Most of us save our spooky Halloween costumes for after working hours, but why wait until then? According to a survey by workplace culture company O.C. Tanner, playing dress up in the office has quite a few work-related benefits.
The firm collected survey responses from 953 full-time adult employees and asked, "Does your place of employment allow employees to dress up and wear a costume to work on Halloween?"
Forty-five percent of the respondents said yes, 35 percent said no and 20 percent were unsure. However, 61 percent of respondents believe that employees at their organization should be able to dress up and wear a costume on Halloween.
The survey also found that of the 953 employees who were surveyed, those who are able to dress up at work show higher engagement than those who are not allowed to do so.
For example, 73 percent of those who can dress up at work are highly motivated to contribute to the success of the organization they work for, compared to 58 percent of those who can't come to work in costume.
Additionally, 68 percent of those who can dress up are proud to tell others they work for their organization, compared to 58 percent of those who can't.
Sixty-five percent of those who can dress up would recommend their organization to a friend as a good place to work versus 49 percent of those who can't.
Finally, 73 percent of those who can dress up fully support the values for which their organization stands, versus 58 percent of those who can't.
Overall, respondents who are able to wear costumes to work harbor more positive feelings toward their organization than their counterparts.
O.C. Tanner's vice president Gary Beckstrand tells CNBC Make It that Halloween is indicative of a festive time, which gives employees a chance to "gather and be social." This, in turn, boosts workplace morale.
However, he says, many companies hesitate to partake in the festivities and it ultimately hurts their employee engagement.
"By creating that opportunity to have fun and to socialize, you create that camaraderie," says Beckstrand.
The ability to celebrate with your coworkers falls under well-being, says the vice president, and emotional well-being in the office is just as important to employees as physical well-being, he explains.
"People want to feel comfortable around the people with whom they work," he says.
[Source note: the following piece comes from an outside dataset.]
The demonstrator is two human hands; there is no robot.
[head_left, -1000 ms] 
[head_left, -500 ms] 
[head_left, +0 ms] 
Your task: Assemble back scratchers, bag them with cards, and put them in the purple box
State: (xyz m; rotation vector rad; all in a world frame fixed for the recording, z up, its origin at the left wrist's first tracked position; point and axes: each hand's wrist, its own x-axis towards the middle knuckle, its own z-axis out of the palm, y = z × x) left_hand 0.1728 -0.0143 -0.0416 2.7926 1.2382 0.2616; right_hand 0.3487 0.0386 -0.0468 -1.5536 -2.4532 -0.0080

This idea of being social in the workplace is especially significant for younger employees who, Beckstrand says, don't separate work from life.
"As [millennial workers] increasingly blur that line between work and life, creating opportunities to really socialize in the workplace is important," he says.
As it pertains to Halloween, Beckstrand says that allowing employees to dress up tells them that "you trust them to use good judgment, have fun within the work guidelines and that you want them to express their individuality."